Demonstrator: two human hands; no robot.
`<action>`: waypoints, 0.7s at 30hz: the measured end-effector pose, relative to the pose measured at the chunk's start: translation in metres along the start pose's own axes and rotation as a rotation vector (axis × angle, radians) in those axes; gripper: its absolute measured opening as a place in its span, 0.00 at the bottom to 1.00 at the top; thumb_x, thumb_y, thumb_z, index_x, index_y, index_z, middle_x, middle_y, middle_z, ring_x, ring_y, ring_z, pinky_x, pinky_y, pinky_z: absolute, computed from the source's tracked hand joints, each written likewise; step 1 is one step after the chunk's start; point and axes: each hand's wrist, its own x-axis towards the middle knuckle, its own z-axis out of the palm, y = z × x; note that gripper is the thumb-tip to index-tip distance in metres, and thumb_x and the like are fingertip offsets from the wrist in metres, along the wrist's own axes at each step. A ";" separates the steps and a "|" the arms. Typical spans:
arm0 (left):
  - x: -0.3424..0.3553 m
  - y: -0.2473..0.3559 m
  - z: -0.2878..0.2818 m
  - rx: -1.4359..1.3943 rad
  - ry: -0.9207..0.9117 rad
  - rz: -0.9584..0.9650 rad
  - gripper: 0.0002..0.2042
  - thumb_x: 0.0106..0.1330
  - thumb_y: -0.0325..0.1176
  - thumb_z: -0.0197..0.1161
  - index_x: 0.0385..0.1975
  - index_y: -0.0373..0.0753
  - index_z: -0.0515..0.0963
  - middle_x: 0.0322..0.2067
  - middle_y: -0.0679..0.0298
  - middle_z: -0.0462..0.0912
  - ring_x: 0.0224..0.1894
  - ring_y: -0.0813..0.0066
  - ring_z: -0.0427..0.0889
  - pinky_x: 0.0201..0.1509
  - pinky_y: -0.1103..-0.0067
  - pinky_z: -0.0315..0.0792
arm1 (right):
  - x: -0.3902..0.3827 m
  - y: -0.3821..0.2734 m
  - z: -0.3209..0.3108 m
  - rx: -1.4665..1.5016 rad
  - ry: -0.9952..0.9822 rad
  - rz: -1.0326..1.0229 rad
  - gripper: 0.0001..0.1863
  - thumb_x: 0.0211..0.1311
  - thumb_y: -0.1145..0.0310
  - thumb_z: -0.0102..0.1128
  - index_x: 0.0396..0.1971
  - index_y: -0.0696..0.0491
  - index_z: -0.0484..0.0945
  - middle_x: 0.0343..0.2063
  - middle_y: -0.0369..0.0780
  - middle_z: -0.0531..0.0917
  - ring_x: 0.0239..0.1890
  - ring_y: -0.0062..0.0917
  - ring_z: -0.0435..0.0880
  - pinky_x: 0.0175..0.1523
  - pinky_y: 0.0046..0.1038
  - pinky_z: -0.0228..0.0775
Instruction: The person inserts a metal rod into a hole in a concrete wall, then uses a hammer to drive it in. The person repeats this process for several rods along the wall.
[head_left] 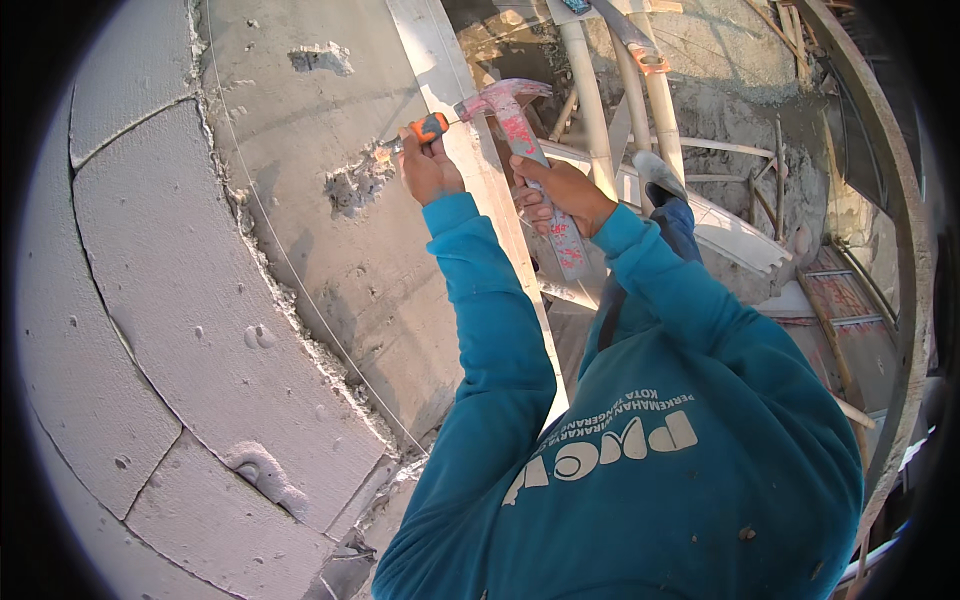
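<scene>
My left hand [430,172] is closed around a chisel [431,127] with an orange and dark handle. Its tip points left toward a rough chipped hollow [350,190] in the grey cement wall [330,270]; the fingers partly hide its shaft. My right hand [570,192] grips a claw hammer [517,127], worn red and grey, around the middle of its handle. The hammer's striking face is right by the butt of the chisel; whether they touch I cannot tell. The hammer's lower handle sticks out below my right hand.
Pale lightweight blocks [190,250] rise on the left, with a thin string [290,260] running alongside. Another chipped hole [322,60] is higher up. Poles [590,95] and a curved bar [908,270] stand at right. A foot [658,178] shows among planks and rubble.
</scene>
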 end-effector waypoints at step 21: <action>-0.004 -0.006 0.006 -0.092 0.062 0.056 0.12 0.68 0.33 0.62 0.36 0.32 0.68 0.41 0.53 0.77 0.46 0.68 0.78 0.57 0.74 0.77 | 0.022 -0.083 -0.058 0.478 0.182 -0.724 0.16 0.70 0.58 0.52 0.26 0.49 0.60 0.17 0.30 0.61 0.16 0.16 0.61 0.22 0.24 0.61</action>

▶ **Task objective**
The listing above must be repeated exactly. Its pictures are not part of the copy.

▶ **Solution below**
Demonstrator: two human hands; no robot.
`<action>`: waypoints, 0.7s at 30hz: the measured end-effector pose, relative to the pose measured at the chunk's start: translation in metres along the start pose's own axes and rotation as a rotation vector (axis × angle, radians) in those axes; gripper: its absolute measured opening as a place in its span, 0.00 at the bottom to 1.00 at the top; thumb_x, thumb_y, thumb_z, index_x, index_y, index_z, middle_x, middle_y, middle_z, ring_x, ring_y, ring_z, pinky_x, pinky_y, pinky_z: absolute, computed from the source's tracked hand joints, each written likewise; step 1 is one step after the chunk's start; point and axes: each hand's wrist, its own x-axis towards the middle knuckle, its own z-axis out of the palm, y = z × x; note that gripper is the thumb-tip to index-tip distance in metres, and thumb_x and the like are fingertip offsets from the wrist in metres, along the wrist's own axes at each step. A ";" separates the steps and a "|" the arms. Typical spans:
arm0 (left):
  - x: -0.3424..0.3553 m
  - y: -0.2473..0.3559 m
  - z: -0.2878..0.2818 m
  - rx: -1.4359..1.3943 rad
  - ry: -0.9207..0.9117 rad
  - rz: -0.9584..0.9650 rad
  - gripper: 0.0002..0.2042
  - thumb_x: 0.0106..0.1330
  - thumb_y: -0.0325..0.1176
  - thumb_z: -0.0197..0.1161
  - index_x: 0.0385..0.1975
  - index_y: -0.0373..0.0753
  - index_z: -0.0515..0.0963
  - middle_x: 0.0322..0.2067
  - middle_y: -0.0679..0.0298
  - middle_z: -0.0462..0.0912
  - ring_x: 0.0224..0.1894
  - ring_y: -0.0813..0.0066
  - ring_z: -0.0427..0.0889
  - pinky_x: 0.0201..0.1509
  - pinky_y: -0.1103..-0.0067
  - pinky_z: -0.0315..0.0792
arm1 (right):
  - x: -0.3902..0.3827 m
  - y: -0.3821..0.2734 m
  - z: -0.3209..0.3108 m
  - rx: -1.4665..1.5016 rad
  - ry: -0.9952..0.9822 rad
  - rz: -1.0326..1.0229 rad
  - gripper: 0.0001..0.1863
  - thumb_x: 0.0211..0.1311
  - thumb_y: -0.1145..0.0310
  - thumb_z: -0.0102..0.1128
  - index_x: 0.0396..0.1971
  - index_y: -0.0696..0.0491
  - index_z: -0.0484..0.0945
  - middle_x: 0.0343..0.2063
  - middle_y: -0.0369..0.0780
  - middle_z: -0.0531..0.0917
  - ring_x: 0.0239..0.1890
  - ring_y: -0.0062..0.0917
  - ring_z: -0.0435..0.0880
  - pinky_x: 0.0175..0.1523
  - pinky_y: 0.0046..0.1038
  - pinky_z: -0.0228..0.0775
Instruction: The person inserts a metal rod into a hole in a concrete wall, then uses a hammer to drive it in. The person repeats this process for several rods along the wall.
[head_left] 
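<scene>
My left hand [430,172] is closed around a chisel [431,127] with an orange and dark handle. Its tip points left toward a rough chipped hollow [350,190] in the grey cement wall [330,270]; the fingers partly hide its shaft. My right hand [570,192] grips a claw hammer [517,127], worn red and grey, around the middle of its handle. The hammer's striking face is right by the butt of the chisel; whether they touch I cannot tell. The hammer's lower handle sticks out below my right hand.
Pale lightweight blocks [190,250] rise on the left, with a thin string [290,260] running alongside. Another chipped hole [322,60] is higher up. Poles [590,95] and a curved bar [908,270] stand at right. A foot [658,178] shows among planks and rubble.
</scene>
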 end-effector waypoints at step 21: <action>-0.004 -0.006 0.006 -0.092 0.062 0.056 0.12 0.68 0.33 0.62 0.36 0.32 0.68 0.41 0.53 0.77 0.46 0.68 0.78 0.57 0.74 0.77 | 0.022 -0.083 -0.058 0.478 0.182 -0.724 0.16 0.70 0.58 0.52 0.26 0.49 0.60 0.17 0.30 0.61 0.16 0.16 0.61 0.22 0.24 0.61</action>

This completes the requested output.